Exercise details: Would you write out all of the data exactly as it appears below?

Excerpts from a dataset
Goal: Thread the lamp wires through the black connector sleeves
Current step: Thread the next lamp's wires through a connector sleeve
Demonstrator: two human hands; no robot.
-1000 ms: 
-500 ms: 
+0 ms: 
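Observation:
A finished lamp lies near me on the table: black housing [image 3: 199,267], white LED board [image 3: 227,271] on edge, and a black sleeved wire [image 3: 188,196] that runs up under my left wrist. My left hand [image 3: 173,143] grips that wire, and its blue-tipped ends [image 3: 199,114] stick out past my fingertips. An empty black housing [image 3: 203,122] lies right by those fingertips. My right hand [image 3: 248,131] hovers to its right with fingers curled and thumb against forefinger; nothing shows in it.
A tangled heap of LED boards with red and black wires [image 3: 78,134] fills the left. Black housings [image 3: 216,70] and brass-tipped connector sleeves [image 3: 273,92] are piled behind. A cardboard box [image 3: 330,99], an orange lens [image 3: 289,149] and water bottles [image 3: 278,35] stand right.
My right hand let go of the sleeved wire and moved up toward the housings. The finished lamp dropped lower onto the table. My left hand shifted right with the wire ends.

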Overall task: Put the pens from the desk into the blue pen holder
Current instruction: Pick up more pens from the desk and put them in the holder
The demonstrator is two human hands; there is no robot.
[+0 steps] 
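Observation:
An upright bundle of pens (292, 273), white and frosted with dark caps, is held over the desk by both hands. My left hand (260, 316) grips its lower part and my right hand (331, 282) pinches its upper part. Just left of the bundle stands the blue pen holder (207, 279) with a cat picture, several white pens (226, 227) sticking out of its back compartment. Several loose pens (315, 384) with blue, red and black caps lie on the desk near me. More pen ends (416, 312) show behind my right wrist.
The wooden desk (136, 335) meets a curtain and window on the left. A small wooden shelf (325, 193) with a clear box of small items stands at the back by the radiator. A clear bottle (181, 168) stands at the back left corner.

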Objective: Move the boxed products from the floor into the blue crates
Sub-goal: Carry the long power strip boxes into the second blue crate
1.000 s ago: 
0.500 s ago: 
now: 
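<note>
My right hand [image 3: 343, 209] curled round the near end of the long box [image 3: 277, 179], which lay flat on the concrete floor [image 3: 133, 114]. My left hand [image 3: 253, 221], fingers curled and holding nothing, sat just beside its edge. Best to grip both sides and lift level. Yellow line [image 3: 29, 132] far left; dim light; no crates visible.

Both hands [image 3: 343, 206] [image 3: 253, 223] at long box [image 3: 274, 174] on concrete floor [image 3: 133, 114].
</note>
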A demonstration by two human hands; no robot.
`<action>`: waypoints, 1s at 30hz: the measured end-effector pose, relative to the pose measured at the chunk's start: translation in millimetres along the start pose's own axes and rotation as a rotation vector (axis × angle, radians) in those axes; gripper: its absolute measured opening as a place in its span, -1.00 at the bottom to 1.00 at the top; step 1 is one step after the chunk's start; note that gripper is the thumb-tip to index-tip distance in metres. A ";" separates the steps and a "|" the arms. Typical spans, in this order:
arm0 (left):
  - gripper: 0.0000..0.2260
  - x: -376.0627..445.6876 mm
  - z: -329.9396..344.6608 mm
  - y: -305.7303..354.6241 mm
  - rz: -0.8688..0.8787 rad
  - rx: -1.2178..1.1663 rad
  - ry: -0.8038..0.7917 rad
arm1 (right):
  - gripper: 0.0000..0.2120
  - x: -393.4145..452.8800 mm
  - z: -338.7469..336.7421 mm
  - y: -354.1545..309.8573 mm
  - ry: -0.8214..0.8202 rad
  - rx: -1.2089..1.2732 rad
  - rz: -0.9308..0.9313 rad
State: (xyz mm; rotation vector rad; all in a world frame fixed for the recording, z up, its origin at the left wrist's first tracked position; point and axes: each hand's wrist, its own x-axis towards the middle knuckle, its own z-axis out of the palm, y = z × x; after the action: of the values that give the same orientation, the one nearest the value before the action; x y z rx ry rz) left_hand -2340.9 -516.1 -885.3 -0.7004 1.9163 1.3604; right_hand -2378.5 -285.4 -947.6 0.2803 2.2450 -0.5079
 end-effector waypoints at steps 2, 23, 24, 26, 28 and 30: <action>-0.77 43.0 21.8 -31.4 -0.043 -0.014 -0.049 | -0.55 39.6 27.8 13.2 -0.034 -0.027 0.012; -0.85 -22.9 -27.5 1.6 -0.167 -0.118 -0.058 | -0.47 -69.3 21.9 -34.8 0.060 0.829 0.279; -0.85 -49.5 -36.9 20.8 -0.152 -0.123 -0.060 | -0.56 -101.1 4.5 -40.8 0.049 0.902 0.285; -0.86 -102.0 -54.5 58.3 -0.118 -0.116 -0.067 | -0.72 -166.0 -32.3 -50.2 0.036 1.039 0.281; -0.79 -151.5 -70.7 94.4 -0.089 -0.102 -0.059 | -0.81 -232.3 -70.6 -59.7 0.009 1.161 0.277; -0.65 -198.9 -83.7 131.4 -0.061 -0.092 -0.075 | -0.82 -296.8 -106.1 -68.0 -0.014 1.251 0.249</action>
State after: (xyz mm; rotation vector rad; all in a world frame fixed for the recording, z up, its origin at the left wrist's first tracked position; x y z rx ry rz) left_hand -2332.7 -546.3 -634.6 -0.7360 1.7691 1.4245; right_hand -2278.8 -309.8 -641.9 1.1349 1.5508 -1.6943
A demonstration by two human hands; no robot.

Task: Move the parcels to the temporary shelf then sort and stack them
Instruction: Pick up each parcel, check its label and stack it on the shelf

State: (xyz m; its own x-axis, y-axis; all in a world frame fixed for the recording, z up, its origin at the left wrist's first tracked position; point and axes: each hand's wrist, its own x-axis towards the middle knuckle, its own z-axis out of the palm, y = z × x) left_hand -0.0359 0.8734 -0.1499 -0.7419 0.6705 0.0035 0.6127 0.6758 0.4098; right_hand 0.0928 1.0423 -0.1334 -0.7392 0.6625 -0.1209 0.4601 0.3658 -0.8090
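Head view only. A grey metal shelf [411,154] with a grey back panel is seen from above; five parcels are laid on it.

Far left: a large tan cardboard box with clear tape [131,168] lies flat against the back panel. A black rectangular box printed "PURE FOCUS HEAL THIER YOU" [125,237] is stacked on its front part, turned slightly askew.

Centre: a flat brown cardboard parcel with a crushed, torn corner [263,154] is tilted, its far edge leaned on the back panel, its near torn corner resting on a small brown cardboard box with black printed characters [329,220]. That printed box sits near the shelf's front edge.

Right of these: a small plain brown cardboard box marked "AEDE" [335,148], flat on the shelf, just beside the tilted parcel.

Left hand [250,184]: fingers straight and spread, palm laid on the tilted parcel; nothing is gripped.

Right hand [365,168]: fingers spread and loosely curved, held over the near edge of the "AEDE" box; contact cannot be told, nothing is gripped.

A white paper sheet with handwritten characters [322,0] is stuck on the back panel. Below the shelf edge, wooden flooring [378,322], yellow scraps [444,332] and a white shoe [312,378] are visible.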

Task solution:
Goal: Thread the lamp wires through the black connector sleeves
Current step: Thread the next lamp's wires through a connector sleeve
Demonstrator: two human hands; no robot.
-1000 ms: 
-500 ms: 
+0 ms: 
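Observation:
A finished lamp lies near me on the table: black housing [image 3: 199,267], white LED board [image 3: 227,271] on edge, and a black sleeved wire [image 3: 188,196] that runs up under my left wrist. My left hand [image 3: 173,143] grips that wire, and its blue-tipped ends [image 3: 199,114] stick out past my fingertips. An empty black housing [image 3: 203,122] lies right by those fingertips. My right hand [image 3: 248,131] hovers to its right with fingers curled and thumb against forefinger; nothing shows in it.
A tangled heap of LED boards with red and black wires [image 3: 78,134] fills the left. Black housings [image 3: 216,70] and brass-tipped connector sleeves [image 3: 273,92] are piled behind. A cardboard box [image 3: 330,99], an orange lens [image 3: 289,149] and water bottles [image 3: 278,35] stand right.
My right hand let go of the sleeved wire and moved up toward the housings. The finished lamp dropped lower onto the table. My left hand shifted right with the wire ends.
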
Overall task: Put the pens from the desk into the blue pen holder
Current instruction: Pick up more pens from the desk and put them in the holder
The demonstrator is two human hands; there is no robot.
[+0 steps] 
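Observation:
An upright bundle of pens (292, 273), white and frosted with dark caps, is held over the desk by both hands. My left hand (260, 316) grips its lower part and my right hand (331, 282) pinches its upper part. Just left of the bundle stands the blue pen holder (207, 279) with a cat picture, several white pens (226, 227) sticking out of its back compartment. Several loose pens (315, 384) with blue, red and black caps lie on the desk near me. More pen ends (416, 312) show behind my right wrist.
The wooden desk (136, 335) meets a curtain and window on the left. A small wooden shelf (325, 193) with a clear box of small items stands at the back by the radiator. A clear bottle (181, 168) stands at the back left corner.
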
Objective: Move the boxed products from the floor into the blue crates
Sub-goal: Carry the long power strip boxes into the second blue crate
1.000 s ago: 
0.500 s ago: 
now: 
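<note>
My right hand [image 3: 343, 209] curled round the near end of the long box [image 3: 277, 179], which lay flat on the concrete floor [image 3: 133, 114]. My left hand [image 3: 253, 221], fingers curled and holding nothing, sat just beside its edge. Best to grip both sides and lift level. Yellow line [image 3: 29, 132] far left; dim light; no crates visible.

Both hands [image 3: 343, 206] [image 3: 253, 223] at long box [image 3: 274, 174] on concrete floor [image 3: 133, 114].
</note>
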A demonstration by two human hands; no robot.
`<action>`: waypoints, 1s at 30hz: the measured end-effector pose, relative to the pose measured at the chunk's start: translation in millimetres along the start pose's own axes and rotation as a rotation vector (axis × angle, radians) in those axes; gripper: its absolute measured opening as a place in its span, -1.00 at the bottom to 1.00 at the top; step 1 is one step after the chunk's start; note that gripper is the thumb-tip to index-tip distance in metres. A ";" separates the steps and a "|" the arms. Typical spans, in this order:
arm0 (left):
  - gripper: 0.0000..0.2260
  - x: -376.0627..445.6876 mm
  - z: -329.9396..344.6608 mm
  - y: -305.7303..354.6241 mm
  - rz: -0.8688..0.8787 rad
  - rx: -1.2178..1.1663 rad
  - ry: -0.8038..0.7917 rad
arm1 (right):
  - gripper: 0.0000..0.2120
  - x: -393.4145..452.8800 mm
  - z: -338.7469..336.7421 mm
  - y: -354.1545..309.8573 mm
  - ry: -0.8214..0.8202 rad
  - rx: -1.2089..1.2732 rad
  - rz: -0.9308..0.9313 rad
State: (xyz mm; rotation vector rad; all in a world frame fixed for the recording, z up, its origin at the left wrist's first tracked position; point and axes: each hand's wrist, its own x-axis towards the middle knuckle, its own z-axis out of the palm, y = z × x; after the action: of the values that give the same orientation, the one nearest the value before the action; x y z rx ry rz) left_hand -2340.9 -516.1 -885.3 -0.7004 1.9163 1.3604; right_hand -2378.5 -285.4 -947.6 0.2803 2.2450 -0.5079
 end-effector waypoints at steps 2, 23, 24, 26, 28 and 30: <action>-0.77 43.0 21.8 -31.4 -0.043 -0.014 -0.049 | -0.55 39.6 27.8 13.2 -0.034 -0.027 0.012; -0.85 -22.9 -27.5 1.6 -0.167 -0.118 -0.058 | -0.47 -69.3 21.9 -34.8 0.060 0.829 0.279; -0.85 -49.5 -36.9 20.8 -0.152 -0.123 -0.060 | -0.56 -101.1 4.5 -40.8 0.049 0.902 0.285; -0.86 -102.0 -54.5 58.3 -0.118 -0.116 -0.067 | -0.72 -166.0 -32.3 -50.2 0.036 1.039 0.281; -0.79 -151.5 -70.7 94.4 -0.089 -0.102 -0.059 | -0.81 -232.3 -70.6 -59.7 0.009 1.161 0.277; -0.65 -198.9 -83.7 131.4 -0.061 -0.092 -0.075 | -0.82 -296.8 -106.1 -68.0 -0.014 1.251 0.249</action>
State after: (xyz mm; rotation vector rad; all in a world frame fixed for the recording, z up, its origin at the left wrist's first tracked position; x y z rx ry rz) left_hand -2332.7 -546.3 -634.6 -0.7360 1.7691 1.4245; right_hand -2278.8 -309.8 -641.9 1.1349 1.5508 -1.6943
A demonstration by two human hands; no robot.

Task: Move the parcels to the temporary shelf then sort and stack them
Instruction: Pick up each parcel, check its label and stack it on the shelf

State: (xyz m; its own x-axis, y-axis; all in a world frame fixed for the recording, z up, its origin at the left wrist's first tracked position; point and axes: each hand's wrist, its own x-axis towards the middle knuckle, its own z-axis out of the palm, y = z × x) left_hand -0.0359 0.8734 -0.1499 -0.7419 0.6705 0.0035 0.6127 0.6758 0.4098; right_hand 0.0928 1.0423 -0.1334 -0.7392 0.6625 -0.1209 0.4601 0.3658 -0.8090
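Head view only. A grey metal shelf [411,154] with a grey back panel is seen from above; five parcels are laid on it.

Far left: a large tan cardboard box with clear tape [131,168] lies flat against the back panel. A black rectangular box printed "PURE FOCUS HEAL THIER YOU" [125,237] is stacked on its front part, turned slightly askew.

Centre: a flat brown cardboard parcel with a crushed, torn corner [263,154] is tilted, its far edge leaned on the back panel, its near torn corner resting on a small brown cardboard box with black printed characters [329,220]. That printed box sits near the shelf's front edge.

Right of these: a small plain brown cardboard box marked "AEDE" [335,148], flat on the shelf, just beside the tilted parcel.

Left hand [250,184]: fingers straight and spread, palm laid on the tilted parcel; nothing is gripped.

Right hand [365,168]: fingers spread and loosely curved, held over the near edge of the "AEDE" box; contact cannot be told, nothing is gripped.

A white paper sheet with handwritten characters [322,0] is stuck on the back panel. Below the shelf edge, wooden flooring [378,322], yellow scraps [444,332] and a white shoe [312,378] are visible.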

The output given here is complete.